Equipment known to be held includes M16 rifles, AR-15 Semiautomatic rifles, Uzis, Browning Automatic Rifles, Browning M1919 machine guns, all in .30 inch and Thompson submachine guns. Costa Rica is not known to possess any mortars, artillery, or anti-tank weapons.

The Civil Guard Volunteer Reserve follows the strength of the regular force with equipment available for 10,000.

==Coast Guard==

The Civil Guard Coast Guard was established in 1949 and initially consisted of a 90-foot launch on each coast and a rescue tug on the Caribbean, and three small boats were later added in the mid-1950s. by 1980 six launches were added to the force, one 100 ton and five of 36 tons. By the mid-1980s the Coast Guard was as follows:

Caribbean

- 1 large patrol boat
- 5 small patrol boats
- 1 rescue Tug

Pacific coast

- 3 small patrol launches

==Air section==
An air section was initially added during the 1955 invasion, notably P-51 fighters donated by the United States, but most if not all of its aircraft were written off shortly after the closing of hostilities. No further combat aircraft were acquired. Other aircraft included one Beech C-45, one Cessna 170, two Cessna 180's and three Cessna U-17's. Three DHC-3 Otters were later acquired as were two Bell 47 helicopters.

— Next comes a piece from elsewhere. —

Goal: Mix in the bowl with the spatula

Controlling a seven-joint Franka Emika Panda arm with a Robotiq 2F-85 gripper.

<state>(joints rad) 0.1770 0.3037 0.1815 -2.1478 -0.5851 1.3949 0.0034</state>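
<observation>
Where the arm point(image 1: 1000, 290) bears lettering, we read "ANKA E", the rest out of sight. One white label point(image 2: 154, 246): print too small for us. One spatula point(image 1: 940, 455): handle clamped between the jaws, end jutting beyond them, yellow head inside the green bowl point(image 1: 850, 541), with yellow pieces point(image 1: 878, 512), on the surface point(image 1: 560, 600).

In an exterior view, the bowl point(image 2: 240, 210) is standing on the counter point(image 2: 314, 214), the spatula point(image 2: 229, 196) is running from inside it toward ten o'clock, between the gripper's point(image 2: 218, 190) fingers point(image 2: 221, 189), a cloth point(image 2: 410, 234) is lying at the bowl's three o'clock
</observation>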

During the 1960s and 1970s the Air Section mostly acquired helicopters; two Sikorsky S-58s, one FH-1100, two Hughes 269C's and two Bell UH-1Bs. By 1980 one Piper Seneca, two Piper Aztecs and three Piper Cherokees were obtained. By the early 1980s the Air Section operated seven small fixed-wing aircraft and five helicopters.

==Regional organization==
The Civil Guard was an all volunteer force commanded by a Colonel as Director. The Civil Guard acted as a military police and a military force. There were over 6,000 men in the Civil Guard and they were organized into seven small battalion-sized companies, one per province, They were:

- Alajuela
- Cartago
- Guanacaste
- Heredia
- Limón
- Puntarenas
- San José

and three battalions:

- Presidential Guard
- Northern Border Security Battalion aka Border Patrol (Patrulla Fronteriza)- 750 men operational on the Nicaraguan border, formed in May 1985 by combining 1st and 2nd companies.
- COIN or Counterinsurgency Battalion

Plus:

- Special Intervention Unit (Unidad Especial de Intervención) (UEI). Established in the mid-1980s and is between 60 and 80 men strong. Tasked with hostage rescue, VIP protection and conducting high-risk criminal raids and arrests. The unit makes use of 11-man assault teams, each divided into subteams of 3-4 men each. In addition, they have a small sniper element used for observation and fire support. The UIE is located in the 1st Civil Guard facilities in San José. They have received a great deal of training from a wide variety of sources, including Israel, Panama, USA, Argentina, and Spain.
- Coastguard of 250 with several patrol boats
- Air Unit with a dozen light aircraft and helicopters

There was also a 3,000 man National Reserve, the General Staff and enough equipment, mostly small arms, for 10,000 reservists.